楊戩(ようせん)
宋朝高官の一人。体制側の立場から梁山泊との間接的な関わりを持つ人物。
第3巻「輪舞の章」
第6章 地好の星
禁軍の将軍の一人として名前が登場する。青蓮寺が立案した、梁山泊を島から引きずり出して殲滅するための囮作戦において、前線で攻撃を仕掛けさせる指揮官候補の一人として検討される。
第9巻「嵐翠の章」
第4章 地走の星
三万の禁軍を率いて流花寨へと進軍し、梁山泊軍の本隊を南へ誘き出すための巨大な囮としての役割を果たす。

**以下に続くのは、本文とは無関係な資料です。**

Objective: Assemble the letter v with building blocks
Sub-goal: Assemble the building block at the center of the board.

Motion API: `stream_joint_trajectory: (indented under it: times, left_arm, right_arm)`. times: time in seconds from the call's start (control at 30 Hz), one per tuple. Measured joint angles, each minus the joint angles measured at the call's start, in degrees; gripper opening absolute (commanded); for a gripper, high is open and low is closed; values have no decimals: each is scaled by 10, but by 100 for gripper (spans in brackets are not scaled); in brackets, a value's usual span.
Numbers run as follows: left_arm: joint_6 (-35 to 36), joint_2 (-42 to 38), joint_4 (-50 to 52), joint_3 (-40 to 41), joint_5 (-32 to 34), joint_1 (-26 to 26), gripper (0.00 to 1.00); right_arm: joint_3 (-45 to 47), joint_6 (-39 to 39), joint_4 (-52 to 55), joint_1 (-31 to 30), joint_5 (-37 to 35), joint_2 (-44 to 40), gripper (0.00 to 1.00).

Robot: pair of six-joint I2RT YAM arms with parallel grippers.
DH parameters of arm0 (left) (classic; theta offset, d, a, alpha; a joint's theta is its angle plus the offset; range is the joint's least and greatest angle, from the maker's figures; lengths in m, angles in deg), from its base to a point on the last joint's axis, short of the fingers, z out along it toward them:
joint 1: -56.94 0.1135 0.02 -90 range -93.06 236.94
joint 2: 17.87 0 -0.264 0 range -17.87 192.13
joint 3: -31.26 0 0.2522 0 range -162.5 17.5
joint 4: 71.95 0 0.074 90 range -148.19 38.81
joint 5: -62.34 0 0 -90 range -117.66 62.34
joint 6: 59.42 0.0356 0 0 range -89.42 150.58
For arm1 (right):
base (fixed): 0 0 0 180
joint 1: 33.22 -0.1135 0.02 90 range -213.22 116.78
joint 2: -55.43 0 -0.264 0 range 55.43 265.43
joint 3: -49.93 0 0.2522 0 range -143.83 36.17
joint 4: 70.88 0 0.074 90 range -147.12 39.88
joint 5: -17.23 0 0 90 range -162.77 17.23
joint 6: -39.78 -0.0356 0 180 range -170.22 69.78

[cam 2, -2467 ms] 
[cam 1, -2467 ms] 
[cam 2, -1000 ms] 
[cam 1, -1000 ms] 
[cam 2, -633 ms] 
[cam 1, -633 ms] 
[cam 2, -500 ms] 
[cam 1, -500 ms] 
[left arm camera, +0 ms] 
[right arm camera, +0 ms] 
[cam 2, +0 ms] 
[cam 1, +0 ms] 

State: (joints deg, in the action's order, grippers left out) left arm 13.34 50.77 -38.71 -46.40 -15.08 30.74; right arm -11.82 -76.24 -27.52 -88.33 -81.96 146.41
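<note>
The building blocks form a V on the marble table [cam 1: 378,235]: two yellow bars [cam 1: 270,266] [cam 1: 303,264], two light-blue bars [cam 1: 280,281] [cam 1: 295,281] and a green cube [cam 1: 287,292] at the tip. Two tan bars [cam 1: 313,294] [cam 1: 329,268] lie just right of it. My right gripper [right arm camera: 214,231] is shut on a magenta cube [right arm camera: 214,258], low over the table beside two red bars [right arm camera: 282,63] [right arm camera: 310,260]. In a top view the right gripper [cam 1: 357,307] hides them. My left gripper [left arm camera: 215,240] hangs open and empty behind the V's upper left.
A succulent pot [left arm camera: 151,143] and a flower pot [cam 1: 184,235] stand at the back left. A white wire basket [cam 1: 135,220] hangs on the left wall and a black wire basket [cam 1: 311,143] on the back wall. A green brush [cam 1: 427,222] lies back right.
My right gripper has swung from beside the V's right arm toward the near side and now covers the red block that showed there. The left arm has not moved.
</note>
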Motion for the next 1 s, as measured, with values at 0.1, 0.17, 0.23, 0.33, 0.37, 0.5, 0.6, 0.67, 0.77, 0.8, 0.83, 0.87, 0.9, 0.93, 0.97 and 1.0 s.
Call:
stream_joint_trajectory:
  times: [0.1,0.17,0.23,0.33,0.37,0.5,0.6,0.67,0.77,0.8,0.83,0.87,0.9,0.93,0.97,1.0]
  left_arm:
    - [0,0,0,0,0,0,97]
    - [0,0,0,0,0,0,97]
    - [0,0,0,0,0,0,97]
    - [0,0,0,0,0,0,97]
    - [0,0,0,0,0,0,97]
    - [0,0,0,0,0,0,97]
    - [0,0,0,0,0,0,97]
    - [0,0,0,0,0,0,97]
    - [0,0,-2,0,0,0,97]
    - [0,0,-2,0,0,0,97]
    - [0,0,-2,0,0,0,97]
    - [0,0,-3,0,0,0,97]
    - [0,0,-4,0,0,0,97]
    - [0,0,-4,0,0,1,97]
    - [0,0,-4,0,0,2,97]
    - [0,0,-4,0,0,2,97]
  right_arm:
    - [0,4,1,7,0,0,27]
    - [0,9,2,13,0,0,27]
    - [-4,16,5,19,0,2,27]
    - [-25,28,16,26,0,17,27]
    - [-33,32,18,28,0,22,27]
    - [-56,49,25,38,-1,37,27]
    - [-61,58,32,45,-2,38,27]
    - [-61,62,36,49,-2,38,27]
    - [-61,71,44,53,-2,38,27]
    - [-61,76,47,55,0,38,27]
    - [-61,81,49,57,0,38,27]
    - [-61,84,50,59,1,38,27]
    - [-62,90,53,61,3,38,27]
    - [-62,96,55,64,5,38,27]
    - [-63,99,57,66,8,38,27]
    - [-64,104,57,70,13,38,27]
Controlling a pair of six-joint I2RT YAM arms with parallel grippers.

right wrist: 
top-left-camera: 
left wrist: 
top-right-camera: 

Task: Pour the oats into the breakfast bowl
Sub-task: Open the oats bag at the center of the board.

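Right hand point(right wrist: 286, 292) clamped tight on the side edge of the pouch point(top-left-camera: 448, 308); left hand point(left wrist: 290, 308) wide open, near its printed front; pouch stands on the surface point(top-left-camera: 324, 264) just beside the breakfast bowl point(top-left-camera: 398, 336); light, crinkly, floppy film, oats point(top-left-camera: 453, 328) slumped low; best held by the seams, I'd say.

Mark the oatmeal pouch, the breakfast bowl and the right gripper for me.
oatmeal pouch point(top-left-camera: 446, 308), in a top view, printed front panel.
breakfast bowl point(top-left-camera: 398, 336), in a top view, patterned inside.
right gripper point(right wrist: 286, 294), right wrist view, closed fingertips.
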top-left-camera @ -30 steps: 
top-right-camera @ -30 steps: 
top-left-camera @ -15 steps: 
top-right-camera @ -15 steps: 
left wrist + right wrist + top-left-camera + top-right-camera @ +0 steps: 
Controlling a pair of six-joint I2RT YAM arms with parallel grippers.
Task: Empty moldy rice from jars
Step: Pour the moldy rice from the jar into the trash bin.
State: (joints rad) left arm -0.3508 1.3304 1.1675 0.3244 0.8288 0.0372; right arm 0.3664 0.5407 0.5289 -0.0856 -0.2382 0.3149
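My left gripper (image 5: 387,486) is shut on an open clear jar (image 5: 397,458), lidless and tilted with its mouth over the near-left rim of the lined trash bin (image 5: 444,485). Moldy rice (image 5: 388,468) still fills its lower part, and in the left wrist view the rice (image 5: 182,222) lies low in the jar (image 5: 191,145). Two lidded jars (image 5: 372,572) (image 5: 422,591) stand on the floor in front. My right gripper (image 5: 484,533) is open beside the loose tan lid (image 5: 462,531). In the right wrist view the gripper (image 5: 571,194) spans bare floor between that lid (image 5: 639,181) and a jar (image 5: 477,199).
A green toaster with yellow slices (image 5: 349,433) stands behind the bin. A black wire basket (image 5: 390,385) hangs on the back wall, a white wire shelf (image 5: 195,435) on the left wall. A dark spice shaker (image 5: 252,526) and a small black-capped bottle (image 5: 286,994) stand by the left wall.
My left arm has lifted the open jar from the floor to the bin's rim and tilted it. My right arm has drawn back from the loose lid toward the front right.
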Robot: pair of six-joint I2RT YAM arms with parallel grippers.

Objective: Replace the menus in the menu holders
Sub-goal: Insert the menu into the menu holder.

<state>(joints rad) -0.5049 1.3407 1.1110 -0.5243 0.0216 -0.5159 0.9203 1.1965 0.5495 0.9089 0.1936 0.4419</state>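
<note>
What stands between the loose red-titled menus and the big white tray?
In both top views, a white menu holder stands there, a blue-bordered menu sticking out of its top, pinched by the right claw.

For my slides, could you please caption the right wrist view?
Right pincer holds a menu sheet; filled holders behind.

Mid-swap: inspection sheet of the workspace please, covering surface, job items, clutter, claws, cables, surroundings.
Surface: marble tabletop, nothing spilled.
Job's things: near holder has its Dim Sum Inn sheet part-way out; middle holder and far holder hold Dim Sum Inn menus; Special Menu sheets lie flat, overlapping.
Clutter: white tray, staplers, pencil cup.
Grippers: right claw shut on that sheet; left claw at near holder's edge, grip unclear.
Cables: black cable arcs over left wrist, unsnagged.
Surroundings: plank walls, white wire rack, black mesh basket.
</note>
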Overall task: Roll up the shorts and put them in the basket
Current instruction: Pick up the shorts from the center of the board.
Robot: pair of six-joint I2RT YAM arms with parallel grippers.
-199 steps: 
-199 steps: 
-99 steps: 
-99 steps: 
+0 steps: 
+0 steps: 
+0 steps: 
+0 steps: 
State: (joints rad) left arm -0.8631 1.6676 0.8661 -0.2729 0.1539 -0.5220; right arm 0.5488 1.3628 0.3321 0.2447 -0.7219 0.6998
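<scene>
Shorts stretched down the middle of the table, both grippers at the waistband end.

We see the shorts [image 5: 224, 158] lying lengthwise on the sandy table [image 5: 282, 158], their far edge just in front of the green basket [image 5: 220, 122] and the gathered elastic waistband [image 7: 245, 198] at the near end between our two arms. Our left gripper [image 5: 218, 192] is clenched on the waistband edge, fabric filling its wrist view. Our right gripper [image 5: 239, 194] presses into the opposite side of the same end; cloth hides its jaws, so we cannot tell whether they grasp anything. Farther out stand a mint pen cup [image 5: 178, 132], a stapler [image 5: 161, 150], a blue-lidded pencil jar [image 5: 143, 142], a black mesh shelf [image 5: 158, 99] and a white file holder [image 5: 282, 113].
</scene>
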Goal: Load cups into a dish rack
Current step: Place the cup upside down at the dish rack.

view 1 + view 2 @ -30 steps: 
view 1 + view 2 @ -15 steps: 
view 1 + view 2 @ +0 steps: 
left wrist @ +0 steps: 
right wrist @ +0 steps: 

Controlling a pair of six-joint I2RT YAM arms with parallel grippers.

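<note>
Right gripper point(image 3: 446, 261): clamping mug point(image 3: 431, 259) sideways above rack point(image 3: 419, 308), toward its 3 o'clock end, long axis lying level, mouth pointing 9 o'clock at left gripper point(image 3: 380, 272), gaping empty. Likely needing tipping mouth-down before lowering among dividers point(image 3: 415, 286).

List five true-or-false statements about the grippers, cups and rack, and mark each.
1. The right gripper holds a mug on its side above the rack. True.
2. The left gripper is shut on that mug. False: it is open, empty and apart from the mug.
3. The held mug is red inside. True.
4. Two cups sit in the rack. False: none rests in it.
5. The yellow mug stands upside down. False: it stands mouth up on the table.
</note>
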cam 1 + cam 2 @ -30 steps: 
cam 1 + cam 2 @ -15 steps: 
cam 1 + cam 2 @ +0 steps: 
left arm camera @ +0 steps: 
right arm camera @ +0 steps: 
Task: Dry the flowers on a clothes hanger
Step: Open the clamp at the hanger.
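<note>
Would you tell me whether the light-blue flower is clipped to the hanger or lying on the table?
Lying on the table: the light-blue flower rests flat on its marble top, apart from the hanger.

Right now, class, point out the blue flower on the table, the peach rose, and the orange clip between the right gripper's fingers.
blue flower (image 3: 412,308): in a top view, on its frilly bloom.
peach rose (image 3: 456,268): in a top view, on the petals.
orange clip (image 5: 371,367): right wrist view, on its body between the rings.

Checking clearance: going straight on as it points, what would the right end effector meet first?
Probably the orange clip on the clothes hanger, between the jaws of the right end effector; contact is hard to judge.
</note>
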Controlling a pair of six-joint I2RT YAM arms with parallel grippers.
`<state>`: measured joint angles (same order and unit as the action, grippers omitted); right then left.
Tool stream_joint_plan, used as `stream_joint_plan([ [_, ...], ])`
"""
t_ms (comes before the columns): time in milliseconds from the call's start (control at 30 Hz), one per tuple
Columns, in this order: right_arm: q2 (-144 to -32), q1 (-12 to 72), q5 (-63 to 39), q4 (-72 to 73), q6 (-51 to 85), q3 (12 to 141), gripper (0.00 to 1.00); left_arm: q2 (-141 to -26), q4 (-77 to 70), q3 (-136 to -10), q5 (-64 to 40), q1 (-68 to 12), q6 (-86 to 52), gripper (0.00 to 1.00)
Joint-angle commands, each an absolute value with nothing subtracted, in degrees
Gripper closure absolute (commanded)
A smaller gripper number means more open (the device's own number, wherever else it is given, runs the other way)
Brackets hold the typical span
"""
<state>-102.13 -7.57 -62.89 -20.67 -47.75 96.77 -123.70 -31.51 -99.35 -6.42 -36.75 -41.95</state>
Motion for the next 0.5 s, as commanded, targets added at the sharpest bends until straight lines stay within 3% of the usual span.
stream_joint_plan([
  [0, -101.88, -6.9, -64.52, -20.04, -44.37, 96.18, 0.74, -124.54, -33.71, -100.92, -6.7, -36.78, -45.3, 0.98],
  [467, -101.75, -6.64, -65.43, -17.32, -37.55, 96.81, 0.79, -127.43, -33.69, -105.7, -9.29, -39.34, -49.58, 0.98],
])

史進や林冲の旗を掲げた騎馬隊による執拗な挑発を受けても、岩のように堅固な陣形を崩さず、徹底して防衛に徹する冷静な指揮を見せる。
第5章 地暗の星
梁山泊軍が北の戦線へ引き返したのを見届けると、深追いすることなく悠然と軍を退き、その真の狙いが敵主力の足止めであったことを証明する。
第12巻「天地の章」
第4章 地蔵の星
禁軍の有力な将軍として趙安の分析に登場する。一定の調練は積んでいるとされるが、その真の軍事的能力については趙安ですら「測り難い」と評する不透明な存在として記されている。
第13巻「白虎の章」
第4章 地飛の星
禁軍の一部を率いる将軍としてその名が挙げられた。童貫元帥からは、趙安と同様に実戦において自由に活用できる駒の一つとして見なされている。
第14巻「爪牙の章」
第4章 天究の星
禁軍の将軍として一万の兵を擁し、梁山泊包囲網の一翼を担う主要な指揮官の一人として名簿に記される。
第6章 地猛の星
開封府の軍中において、童貫元帥や高俅らとともに全戦線の推移を見守り、大軍の動静に目を配る立場に留まる。
第15巻「折戟の章」
第3章 地遂の星
帝の使者として趙安と宿元景の陣を訪れ、北京大名府占拠に伴う即時撤退の勅命を伝える。
第5章 地察の星
禁軍の将軍として三万の兵を維持し、童貫とともに開封府の防衛と軍の再建にあたる。
第17巻「朱雀の章」
第1章 天立の星
童貫の出動に触発される形で、北京大名府にて自らの軍の調練を強化する。童貫の圧倒的な統率力と比較されつつも、禁軍の将軍として組織の引き締めを図る。
第18巻「乾坤の章」
第5章 地奴の星
禁軍の将軍として、開封府に戻った童貫の動向を見守る。禁軍府での童貫と青蓮寺の会談の場に現れ、決戦に向けて軍の緊張が高まる中、童貫から開封府の守護を厳命される。
第19巻「旌旗の章」
第5章 天捷の星
開封府での権力闘争のさなか、侯蒙の冷徹な意向を常に気にかけながら立ち回る。李富の掌の上で翻弄され、自らの意思を通せずにいる。